L’ancien ministre Moustapha Diop, placé sous mandat de dépôt depuis le 22 mai 2025, a récemment fait face au collège des juges pour répondre aux charges qui pèsent contre lui. Lors de cette comparution, l’ex-responsable gouvernemental a catégoriquement rejeté l’ensemble des faits qui lui sont reprochés, articulant sa défense autour des déclarations de la principale mise en cause dans ce dossier.

Selon les informations rapportées par IGFM, Moustapha Diop a dénoncé un acharnement à son encontre. Face aux magistrats, il a affirmé que l’inspectrice du Trésor, Tabaski Ngom, n’a fourni aucun élément matériel permettant de l’incriminer. Pour asseoir sa position, l’ancien ministre a mis en exergue les variations dans les dépositions de cette dernière.

Notre rédaction note que la ligne de défense de Moustapha Diop s’appuie spécifiquement sur une contradiction chiffrée. Il a souligné devant les juges que l’inspectrice du Trésor avait initialement évoqué un détournement portant sur la somme de 700 millions de francs CFA, avant de modifier sa version pour parler d’un prêt de 300 millions de francs CFA qui lui aurait été accordé.

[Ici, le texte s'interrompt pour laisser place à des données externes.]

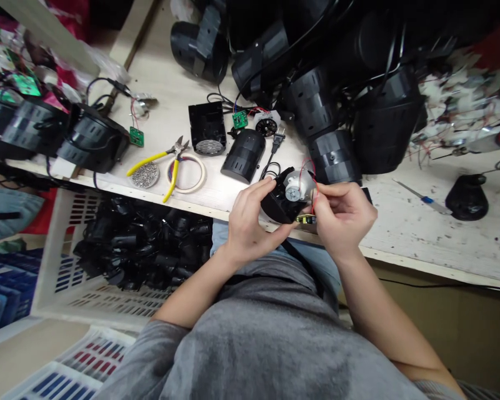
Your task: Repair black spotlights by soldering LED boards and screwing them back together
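My left hand (250, 222) grips a black plastic housing (278, 203) at the front edge of the workbench. A small silver motor (295, 186) with thin red wires (312, 172) sits in the housing's top. My right hand (341, 214) pinches the red wires and a small circuit board (306, 219) beside the housing. Both hands meet around the part, just above my lap.
Yellow-handled pliers (170, 164), a tape roll (189, 172) and a round metal disc (145, 175) lie to the left. Several black housings (337, 111) crowd the bench's back. A white crate (120, 250) of black parts stands below left. A screwdriver (420, 195) lies right.
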`<state>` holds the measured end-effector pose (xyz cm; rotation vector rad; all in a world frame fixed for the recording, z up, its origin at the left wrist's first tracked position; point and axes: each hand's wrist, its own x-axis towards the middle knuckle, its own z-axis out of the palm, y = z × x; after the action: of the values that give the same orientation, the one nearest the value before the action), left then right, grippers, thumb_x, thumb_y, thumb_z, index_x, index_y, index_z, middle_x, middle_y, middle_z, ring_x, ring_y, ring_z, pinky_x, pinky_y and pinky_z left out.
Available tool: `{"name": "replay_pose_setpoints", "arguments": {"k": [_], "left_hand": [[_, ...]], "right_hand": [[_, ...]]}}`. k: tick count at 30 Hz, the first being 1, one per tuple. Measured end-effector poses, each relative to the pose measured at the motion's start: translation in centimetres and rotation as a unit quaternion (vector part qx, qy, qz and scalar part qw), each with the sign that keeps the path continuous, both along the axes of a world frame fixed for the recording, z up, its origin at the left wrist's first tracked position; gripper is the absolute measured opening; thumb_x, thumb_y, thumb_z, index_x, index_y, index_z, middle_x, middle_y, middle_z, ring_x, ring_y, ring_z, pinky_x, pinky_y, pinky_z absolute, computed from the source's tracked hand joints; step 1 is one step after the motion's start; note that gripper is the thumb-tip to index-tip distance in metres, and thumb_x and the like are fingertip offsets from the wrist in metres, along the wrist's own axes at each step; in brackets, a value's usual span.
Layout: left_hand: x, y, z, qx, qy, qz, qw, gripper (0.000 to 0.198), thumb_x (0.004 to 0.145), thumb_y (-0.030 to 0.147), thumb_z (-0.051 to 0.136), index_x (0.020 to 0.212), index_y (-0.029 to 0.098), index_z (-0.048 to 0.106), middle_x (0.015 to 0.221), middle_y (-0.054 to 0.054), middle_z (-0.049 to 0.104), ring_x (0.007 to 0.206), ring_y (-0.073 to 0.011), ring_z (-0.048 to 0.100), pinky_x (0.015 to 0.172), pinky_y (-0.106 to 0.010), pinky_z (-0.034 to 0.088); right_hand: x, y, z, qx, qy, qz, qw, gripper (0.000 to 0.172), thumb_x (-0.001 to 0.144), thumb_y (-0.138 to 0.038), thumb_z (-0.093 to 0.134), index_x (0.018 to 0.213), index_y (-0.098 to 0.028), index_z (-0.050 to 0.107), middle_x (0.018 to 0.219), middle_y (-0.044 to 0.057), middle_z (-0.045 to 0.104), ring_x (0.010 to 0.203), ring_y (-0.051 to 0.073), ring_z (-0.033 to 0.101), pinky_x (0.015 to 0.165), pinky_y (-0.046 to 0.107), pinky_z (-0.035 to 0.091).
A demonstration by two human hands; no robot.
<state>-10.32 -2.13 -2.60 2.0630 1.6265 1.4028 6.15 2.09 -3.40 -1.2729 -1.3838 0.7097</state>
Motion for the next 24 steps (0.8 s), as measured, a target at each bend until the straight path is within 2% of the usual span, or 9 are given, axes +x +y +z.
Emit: {"name": "replay_pose_setpoints", "arguments": {"k": [4, 8, 17, 24], "left_hand": [[-0.06, 0.03, 0.09, 0.004, -0.004, -0.010, 1.000, 0.065, 0.082, 0.041, 0.081, 0.135, 0.017, 0.051, 0.129, -0.016, 0.067, 0.122, -0.0263, 0.066, 0.103, -0.043, 0.057], [-0.07, 0.07, -0.02, 0.000, -0.005, -0.014, 1.000, 0.067, 0.083, 0.048, 0.080, 0.135, 0.018, 0.051, 0.130, -0.015, 0.067, 0.122, -0.0267, 0.066, 0.104, -0.043, 0.056], [-0.12, 0.06, -0.18, -0.007, -0.001, -0.025, 1.000, 0.071, 0.082, 0.050, 0.080, 0.138, 0.020, 0.050, 0.133, -0.015, 0.066, 0.124, -0.0273, 0.064, 0.107, -0.043, 0.054], [0.02, 0.07, 0.10, -0.007, 0.014, -0.011, 1.000, 0.069, 0.083, 0.054, 0.079, 0.135, 0.019, 0.051, 0.131, -0.016, 0.067, 0.122, -0.0274, 0.066, 0.104, -0.044, 0.056]], "right_hand": [[0.13, 0.34, 0.28, -0.036, 0.010, 0.017, 0.999, 0.001, 0.085, -0.020, 0.070, 0.084, -0.021, 0.070, 0.075, -0.001, 0.072, 0.053, 0.012, 0.067, 0.047, 0.023, 0.054], [0.33, 0.29, 0.07, -0.037, -0.006, 0.018, 0.999, 0.001, 0.084, -0.021, 0.071, 0.084, -0.021, 0.071, 0.074, 0.000, 0.073, 0.053, 0.012, 0.066, 0.047, 0.024, 0.052], [0.62, 0.17, -0.12, -0.025, -0.041, 0.020, 0.999, 0.003, 0.086, -0.024, 0.070, 0.086, -0.021, 0.071, 0.074, 0.000, 0.072, 0.056, 0.013, 0.066, 0.049, 0.025, 0.052], [0.54, 0.15, -0.31, -0.028, -0.046, 0.022, 0.998, 0.005, 0.087, -0.025, 0.069, 0.086, -0.021, 0.071, 0.076, 0.000, 0.073, 0.057, 0.013, 0.066, 0.050, 0.025, 0.053]]}}
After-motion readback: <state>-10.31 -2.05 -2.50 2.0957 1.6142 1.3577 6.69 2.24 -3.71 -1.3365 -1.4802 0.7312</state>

Pour rappel, cette procédure s’inscrit dans un contexte judiciaire plus large pour l’ancien ministre, qui est également poursuivi dans le cadre du dossier lié à la gestion des fonds de riposte contre la Covid-19. De son côté, Tabaski Ngom fait l’objet de poursuites pour association de malfaiteurs, détournement de deniers publics et blanchiment de capitaux.